Даву сидел на конце комнаты над столом, с очками на носу. Пьер близко подошел к нему. Даву, не поднимая глаз, видимо справлялся с какой то бумагой, лежавшей перед ним. Не поднимая же глаз, он тихо спросил:
– Qui etes vous? [Кто вы такой?]
Пьер молчал оттого, что не в силах был выговорить слова. Даву для Пьера не был просто французский генерал; для Пьера Даву был известный своей жестокостью человек. Глядя на холодное лицо Даву, который, как строгий учитель, соглашался до времени иметь терпение и ждать ответа, Пьер чувствовал, что всякая секунда промедления могла стоить ему жизни; но он не знал, что сказать. Сказать то же, что он говорил на первом допросе, он не решался; открыть свое звание и положение было и опасно и стыдно. Пьер молчал. Но прежде чем Пьер успел на что нибудь решиться, Даву приподнял голову, приподнял очки на лоб, прищурил глаза и пристально посмотрел на Пьера.

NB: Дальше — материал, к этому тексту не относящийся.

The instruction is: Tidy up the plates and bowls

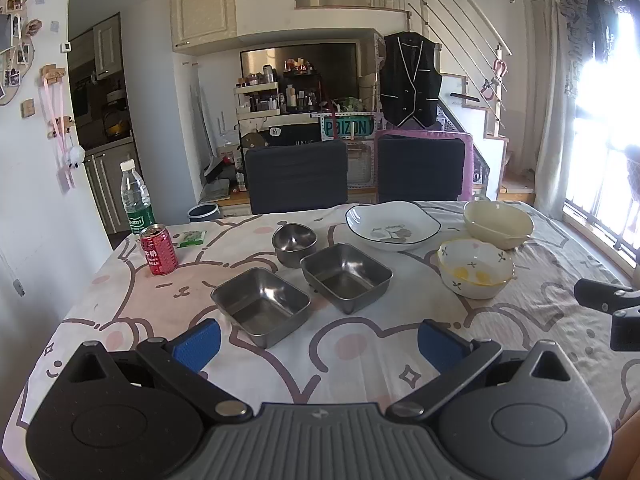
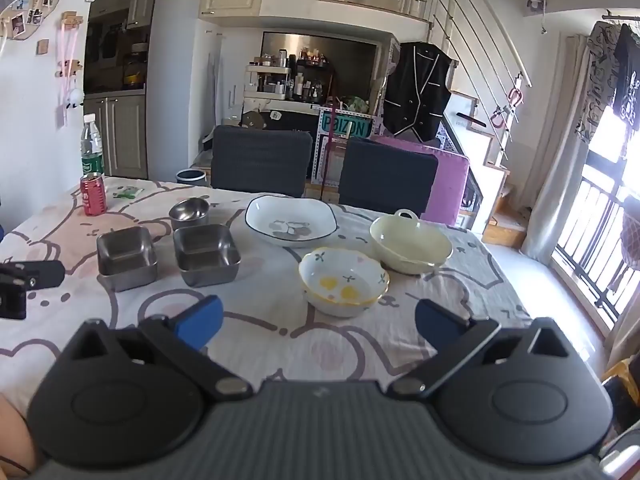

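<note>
Left wrist view: left gripper [image 1: 318, 342] jaws spread wide, empty, hovering over tabletop [image 1: 120, 300]. Near steel square dish [image 1: 261, 304] sits corner-on toward jaws, no clear long axis; second steel square dish [image 1: 346, 275] just beside, round steel bowl [image 1: 294, 244] behind. Risk: pads slip on slick rim, dish skids, rucks cloth.

Right wrist view: right gripper [image 2: 318, 322] jaws spread, empty. Flowered bowl [image 2: 344, 280] ahead, upright; cream handled bowl [image 2: 410, 244] handle points away; plate [image 2: 291, 225] long axis probably left-right. Risk: ceramic chips if stacked hard.

White plate [image 1: 392, 225] (grey flower), cream bowl [image 1: 498, 224].
</note>
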Available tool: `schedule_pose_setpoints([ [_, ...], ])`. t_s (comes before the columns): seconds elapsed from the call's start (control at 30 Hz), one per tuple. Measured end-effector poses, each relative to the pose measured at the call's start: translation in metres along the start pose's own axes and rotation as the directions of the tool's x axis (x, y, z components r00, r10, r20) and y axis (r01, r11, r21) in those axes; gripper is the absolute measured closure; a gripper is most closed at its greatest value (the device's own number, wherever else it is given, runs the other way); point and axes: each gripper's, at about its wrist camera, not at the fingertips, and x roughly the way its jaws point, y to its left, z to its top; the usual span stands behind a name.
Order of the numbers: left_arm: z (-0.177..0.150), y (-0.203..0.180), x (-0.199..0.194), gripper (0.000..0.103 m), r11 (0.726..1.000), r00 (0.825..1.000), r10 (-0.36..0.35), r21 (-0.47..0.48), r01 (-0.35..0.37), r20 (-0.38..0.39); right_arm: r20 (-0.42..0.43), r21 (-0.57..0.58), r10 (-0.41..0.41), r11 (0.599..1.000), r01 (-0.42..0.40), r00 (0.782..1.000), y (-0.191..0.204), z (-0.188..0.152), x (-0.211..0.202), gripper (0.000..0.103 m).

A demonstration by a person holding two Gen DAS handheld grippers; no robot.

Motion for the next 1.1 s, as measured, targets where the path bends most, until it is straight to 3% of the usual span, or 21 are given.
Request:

– Я знаю этого человека, – мерным, холодным голосом, очевидно рассчитанным для того, чтобы испугать Пьера, сказал он. Холод, пробежавший прежде по спине Пьера, охватил его голову, как тисками.
– Mon general, vous ne pouvez pas me connaitre, je ne vous ai jamais vu… [Вы не могли меня знать, генерал, я никогда не видал вас.]
– C'est un espion russe, [Это русский шпион,] – перебил его Даву, обращаясь к другому генералу, бывшему в комнате и которого не заметил Пьер. И Даву отвернулся. С неожиданным раскатом в голосе Пьер вдруг быстро заговорил.
– Non, Monseigneur, – сказал он, неожиданно вспомнив, что Даву был герцог. – Non, Monseigneur, vous n'avez pas pu me connaitre. Je suis un officier militionnaire et je n'ai pas quitte Moscou. [Нет, ваше высочество… Нет, ваше высочество, вы не могли меня знать. Я офицер милиции, и я не выезжал из Москвы.]
– Votre nom? [Ваше имя?] – повторил Даву.
– Besouhof. [Безухов.]
– Qu'est ce qui me prouvera que vous ne mentez pas? [Кто мне докажет, что вы не лжете?]
– Monseigneur! [Ваше высочество!] – вскрикнул Пьер не обиженным, но умоляющим голосом.